- **EXERCISE DIRECTIONS**:
State how many lines in the listing below include the word "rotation", and add nothing besides the number.

*** SUPPLIED DATA ***

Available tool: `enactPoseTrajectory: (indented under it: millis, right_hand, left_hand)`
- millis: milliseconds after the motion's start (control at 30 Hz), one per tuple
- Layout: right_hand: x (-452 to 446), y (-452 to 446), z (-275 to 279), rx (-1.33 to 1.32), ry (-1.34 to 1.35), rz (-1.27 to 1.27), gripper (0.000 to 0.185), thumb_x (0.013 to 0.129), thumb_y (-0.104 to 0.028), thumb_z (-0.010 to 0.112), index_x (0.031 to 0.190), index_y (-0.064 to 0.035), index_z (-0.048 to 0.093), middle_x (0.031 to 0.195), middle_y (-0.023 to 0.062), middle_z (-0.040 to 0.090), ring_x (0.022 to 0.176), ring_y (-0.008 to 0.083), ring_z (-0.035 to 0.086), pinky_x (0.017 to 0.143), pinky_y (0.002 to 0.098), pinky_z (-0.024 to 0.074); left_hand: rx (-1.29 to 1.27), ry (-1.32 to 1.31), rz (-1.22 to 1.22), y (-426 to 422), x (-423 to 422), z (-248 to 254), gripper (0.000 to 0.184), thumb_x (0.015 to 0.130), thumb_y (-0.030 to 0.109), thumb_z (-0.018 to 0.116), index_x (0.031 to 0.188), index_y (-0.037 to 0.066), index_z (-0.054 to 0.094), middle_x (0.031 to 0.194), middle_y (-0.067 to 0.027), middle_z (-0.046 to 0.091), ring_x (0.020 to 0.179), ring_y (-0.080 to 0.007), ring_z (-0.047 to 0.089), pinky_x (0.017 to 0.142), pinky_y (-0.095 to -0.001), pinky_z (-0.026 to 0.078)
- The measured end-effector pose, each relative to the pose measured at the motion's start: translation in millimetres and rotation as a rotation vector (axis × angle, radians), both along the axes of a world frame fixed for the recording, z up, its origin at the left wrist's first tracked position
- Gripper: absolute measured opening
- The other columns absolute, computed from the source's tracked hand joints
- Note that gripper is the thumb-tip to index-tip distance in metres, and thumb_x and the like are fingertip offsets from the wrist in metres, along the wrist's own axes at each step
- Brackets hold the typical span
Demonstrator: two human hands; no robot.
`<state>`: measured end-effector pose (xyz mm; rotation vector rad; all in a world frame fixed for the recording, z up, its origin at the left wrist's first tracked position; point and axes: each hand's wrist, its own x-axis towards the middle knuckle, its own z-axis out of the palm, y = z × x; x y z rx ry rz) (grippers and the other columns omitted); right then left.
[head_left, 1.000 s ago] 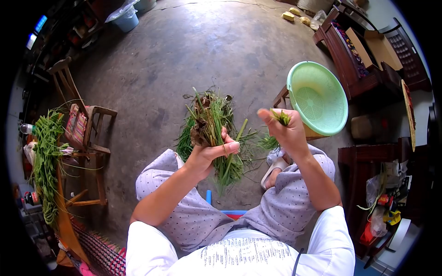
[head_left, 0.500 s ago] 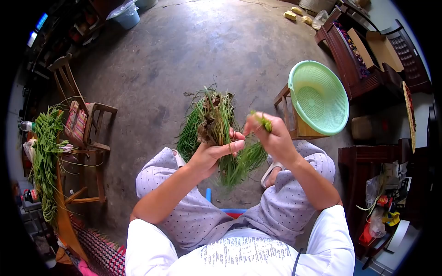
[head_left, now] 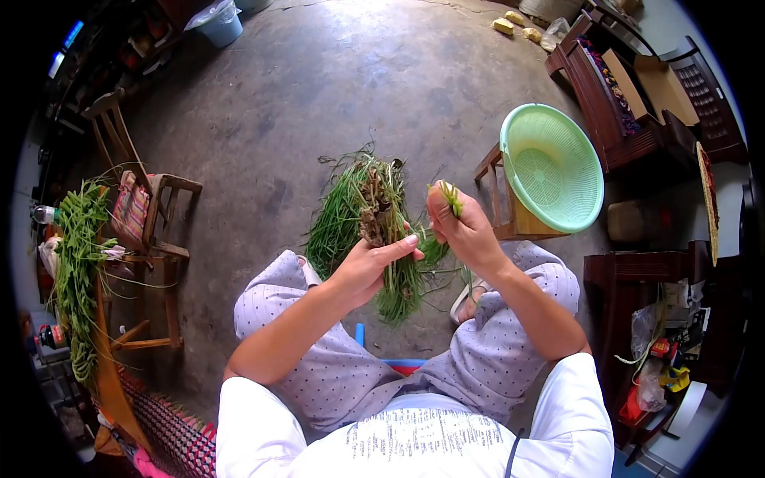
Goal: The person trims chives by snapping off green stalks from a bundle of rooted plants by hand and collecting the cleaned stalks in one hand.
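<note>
My left hand (head_left: 374, 263) is closed around a bunch of thin green stalks (head_left: 402, 291) with brown, withered leaves at its upper end. Long grass-like leaves hang from the bunch below the hand. In my right hand (head_left: 462, 227), just to the right of the bunch, a few green stalks (head_left: 452, 199) are gripped, their tips poking out above the fist. A heap of the same long green leaves (head_left: 331, 219) lies on the floor beyond and left of my left hand. More loose leaves (head_left: 433, 251) show between the two hands.
A light green plastic colander (head_left: 550, 167) sits on a wooden stool (head_left: 530, 225) at the right. Leafy green stems (head_left: 80, 271) lie on a wooden surface at the left, beside a wooden chair (head_left: 155, 199). A blue bucket (head_left: 219, 24) stands at the far left.
My right hand has turned slightly and drawn its stalks a little lower and away from the bunch. The bunch in my left hand now hangs more upright.
</note>
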<state>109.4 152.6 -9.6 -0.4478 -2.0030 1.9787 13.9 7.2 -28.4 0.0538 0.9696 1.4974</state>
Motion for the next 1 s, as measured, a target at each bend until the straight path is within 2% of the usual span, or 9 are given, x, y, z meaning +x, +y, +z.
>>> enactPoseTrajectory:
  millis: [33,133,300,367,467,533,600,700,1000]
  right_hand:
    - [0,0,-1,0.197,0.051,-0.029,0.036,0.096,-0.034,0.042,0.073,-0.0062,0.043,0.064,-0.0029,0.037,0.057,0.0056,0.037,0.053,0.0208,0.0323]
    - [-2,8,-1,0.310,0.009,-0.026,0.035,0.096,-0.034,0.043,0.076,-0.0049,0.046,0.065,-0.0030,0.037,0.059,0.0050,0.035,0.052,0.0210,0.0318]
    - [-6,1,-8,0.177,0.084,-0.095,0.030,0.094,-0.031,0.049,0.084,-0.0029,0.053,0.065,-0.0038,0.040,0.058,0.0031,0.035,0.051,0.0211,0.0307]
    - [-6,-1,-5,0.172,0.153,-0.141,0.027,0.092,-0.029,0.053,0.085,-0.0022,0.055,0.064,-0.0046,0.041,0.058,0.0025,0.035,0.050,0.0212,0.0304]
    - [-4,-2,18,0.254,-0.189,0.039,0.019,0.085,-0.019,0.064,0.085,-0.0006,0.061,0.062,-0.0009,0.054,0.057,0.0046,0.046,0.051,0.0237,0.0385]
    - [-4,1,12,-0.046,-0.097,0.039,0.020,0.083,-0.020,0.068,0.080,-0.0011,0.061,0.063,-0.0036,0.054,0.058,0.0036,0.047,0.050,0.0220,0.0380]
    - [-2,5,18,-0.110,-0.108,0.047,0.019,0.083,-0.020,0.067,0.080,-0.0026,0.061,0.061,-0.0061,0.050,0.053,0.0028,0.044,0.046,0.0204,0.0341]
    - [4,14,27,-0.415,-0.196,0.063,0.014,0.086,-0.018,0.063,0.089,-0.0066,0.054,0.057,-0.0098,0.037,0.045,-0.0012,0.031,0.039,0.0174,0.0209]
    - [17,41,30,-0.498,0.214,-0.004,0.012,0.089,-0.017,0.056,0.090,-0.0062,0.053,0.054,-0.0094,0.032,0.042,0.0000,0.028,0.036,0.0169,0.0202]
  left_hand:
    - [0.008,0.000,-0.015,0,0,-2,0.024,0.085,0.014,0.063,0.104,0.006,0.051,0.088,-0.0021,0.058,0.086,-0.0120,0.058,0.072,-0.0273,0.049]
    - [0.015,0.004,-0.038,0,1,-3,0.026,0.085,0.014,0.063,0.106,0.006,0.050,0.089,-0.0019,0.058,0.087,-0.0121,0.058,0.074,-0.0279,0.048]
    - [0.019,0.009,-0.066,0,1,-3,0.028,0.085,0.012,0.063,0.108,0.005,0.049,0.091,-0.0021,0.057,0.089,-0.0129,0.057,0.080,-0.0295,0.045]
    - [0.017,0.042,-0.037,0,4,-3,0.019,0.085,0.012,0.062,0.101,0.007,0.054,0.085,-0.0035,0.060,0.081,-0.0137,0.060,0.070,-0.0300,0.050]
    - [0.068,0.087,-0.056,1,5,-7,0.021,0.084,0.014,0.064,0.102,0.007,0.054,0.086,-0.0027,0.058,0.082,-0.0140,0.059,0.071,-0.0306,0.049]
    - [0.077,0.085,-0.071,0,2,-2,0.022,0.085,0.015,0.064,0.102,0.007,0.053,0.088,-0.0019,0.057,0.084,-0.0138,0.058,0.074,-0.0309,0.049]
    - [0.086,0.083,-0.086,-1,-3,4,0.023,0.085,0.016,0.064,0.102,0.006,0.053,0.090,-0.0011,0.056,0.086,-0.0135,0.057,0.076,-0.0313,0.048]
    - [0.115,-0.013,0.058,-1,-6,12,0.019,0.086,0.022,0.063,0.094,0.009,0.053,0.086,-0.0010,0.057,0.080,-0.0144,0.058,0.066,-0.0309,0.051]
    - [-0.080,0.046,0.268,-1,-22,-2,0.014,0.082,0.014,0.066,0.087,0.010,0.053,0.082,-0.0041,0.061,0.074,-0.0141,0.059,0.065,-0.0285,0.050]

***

- **WRITTEN ANSWER**:
2